SIP conferencing and Media Bridges

SIP is the most popular signalling protocol in VOIP ecosystem. It is most suited to a caller-callee scenario, yet however supporting scalable conferences on VOIP is a market demand. It is desired that SIP must for multimedia stream but also provide conference control for building communication and collaboration apps for new and customisable solutions.

SIP Recap

Apart from VoIP, it is used in other multimedia technologies like online games, video conferencing, instant messaging and other services. SIP is an IETF-defined signalling protocol for controlling communication sessions over IP. It is an application layer protocol, which runs on TCP, UDP and SCTP. SIP is based on the Web protocol Hypertext Transfer Protocol (HTTP) and is a request/response protocol.

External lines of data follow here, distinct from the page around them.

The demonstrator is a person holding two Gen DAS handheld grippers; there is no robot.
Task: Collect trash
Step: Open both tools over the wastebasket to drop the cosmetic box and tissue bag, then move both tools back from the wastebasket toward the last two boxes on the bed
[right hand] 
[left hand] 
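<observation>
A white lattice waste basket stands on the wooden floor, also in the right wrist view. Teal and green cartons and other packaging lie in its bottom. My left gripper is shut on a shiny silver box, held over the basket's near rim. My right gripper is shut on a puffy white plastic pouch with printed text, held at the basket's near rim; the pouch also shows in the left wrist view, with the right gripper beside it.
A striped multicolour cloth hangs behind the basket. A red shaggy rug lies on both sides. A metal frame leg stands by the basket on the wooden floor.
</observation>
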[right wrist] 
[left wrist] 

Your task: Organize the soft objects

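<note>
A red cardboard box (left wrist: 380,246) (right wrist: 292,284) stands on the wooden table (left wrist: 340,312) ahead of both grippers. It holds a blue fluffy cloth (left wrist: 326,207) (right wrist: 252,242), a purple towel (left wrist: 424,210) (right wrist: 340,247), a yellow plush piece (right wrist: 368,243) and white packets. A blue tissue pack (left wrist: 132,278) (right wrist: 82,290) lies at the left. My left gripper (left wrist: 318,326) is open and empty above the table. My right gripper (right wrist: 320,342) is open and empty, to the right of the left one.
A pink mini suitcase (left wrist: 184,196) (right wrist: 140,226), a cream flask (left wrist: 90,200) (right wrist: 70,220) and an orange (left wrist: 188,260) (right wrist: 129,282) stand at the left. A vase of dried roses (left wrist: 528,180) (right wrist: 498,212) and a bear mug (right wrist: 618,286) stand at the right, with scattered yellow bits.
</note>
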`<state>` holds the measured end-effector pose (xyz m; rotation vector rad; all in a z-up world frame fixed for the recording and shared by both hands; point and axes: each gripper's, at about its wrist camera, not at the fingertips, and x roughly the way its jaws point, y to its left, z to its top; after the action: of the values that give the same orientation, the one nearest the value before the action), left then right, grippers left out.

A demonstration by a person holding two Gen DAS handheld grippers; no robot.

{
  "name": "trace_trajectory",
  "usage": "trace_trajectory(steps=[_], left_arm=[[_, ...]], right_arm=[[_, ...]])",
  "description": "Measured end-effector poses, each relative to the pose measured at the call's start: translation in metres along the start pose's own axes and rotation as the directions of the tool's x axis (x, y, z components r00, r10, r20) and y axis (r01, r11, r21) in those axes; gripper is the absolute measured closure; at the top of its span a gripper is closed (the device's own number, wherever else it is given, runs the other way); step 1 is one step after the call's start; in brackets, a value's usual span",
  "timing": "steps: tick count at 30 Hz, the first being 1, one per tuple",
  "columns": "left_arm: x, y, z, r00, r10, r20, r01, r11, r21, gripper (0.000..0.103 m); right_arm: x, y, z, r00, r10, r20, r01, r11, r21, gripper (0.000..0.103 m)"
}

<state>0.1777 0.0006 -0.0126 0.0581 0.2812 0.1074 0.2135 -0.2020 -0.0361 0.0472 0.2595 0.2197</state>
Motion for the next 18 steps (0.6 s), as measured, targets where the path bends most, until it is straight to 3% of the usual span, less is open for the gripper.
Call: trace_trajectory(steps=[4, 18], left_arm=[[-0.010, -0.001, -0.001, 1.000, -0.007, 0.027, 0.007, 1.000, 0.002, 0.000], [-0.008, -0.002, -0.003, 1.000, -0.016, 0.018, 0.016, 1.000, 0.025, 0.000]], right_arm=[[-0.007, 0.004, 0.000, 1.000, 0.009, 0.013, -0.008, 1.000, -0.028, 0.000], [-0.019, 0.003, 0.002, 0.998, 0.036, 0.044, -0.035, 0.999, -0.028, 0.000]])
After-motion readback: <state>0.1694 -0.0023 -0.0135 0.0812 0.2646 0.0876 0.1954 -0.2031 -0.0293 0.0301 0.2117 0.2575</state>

SIPv1 :SIPv1 was text-based. It used Session Description Protocol (SDP) to describe the sessions and UDP as a transport protocol. SIPv1 only handled session establishment and did not handle Mid-conference controls.

SIPv2 :Simple Conference Invitation Protocol( SCIP) utilized Transmission Control Protocol (TCP) as the transport protocol to manage conferences. Ur was based on HTTP and used e-mail addresses as identifiers for users. SIP v2 was also text-based but based on HTTP and could use both UDP and TCP as transport protocols. The combination of SIPv1 and SCIP resulted in Session Initiation Protocol. 

SIP is used to distribute session descriptions among potential participants. Once the session description is distributed, SIP can be used to negotiate and modify the parameters of the session and terminate the session. Role of SIP in conference involves

  • initiating confs
  • inviting participants
  • enabling them to join conf
  • leave conf
  • terminate conf
  • expel participants
  • configure media flow
  • control activities in conf

Mesh vs star topology

Mesh has p2p streaming thus has maximum data privacy and low cost for service provider because tehre arnt any media stream to take care of. Infact it just comes out of the box with WebRTC peerconnections. But ofcourse you cant scale a p2p mesh based archietcture . Although the communication provider is now indifferent to the media stream traffic , the call quality of session is entirely dependent of the end clients processing and their bandwidths which in my experince cannot accomodate more than 20-25 particpants in a call even above average bandwidth of 30-40 Mbps uplink , downlink both.
On the other hand in a star topolgy the participants only need to communicate with the media server , irrrespective of the network conditions of the receivers .

Centralised (star) structure

In a Centralised ( star) signalling model , all communication flows via a centralised control point

Applications of star topology couold be MCU and SFU.

Centralised Media / MCU

Centralised Media / MCU

Multipoint Control Unit (MCU) uses mixer found in video conferencing bridges.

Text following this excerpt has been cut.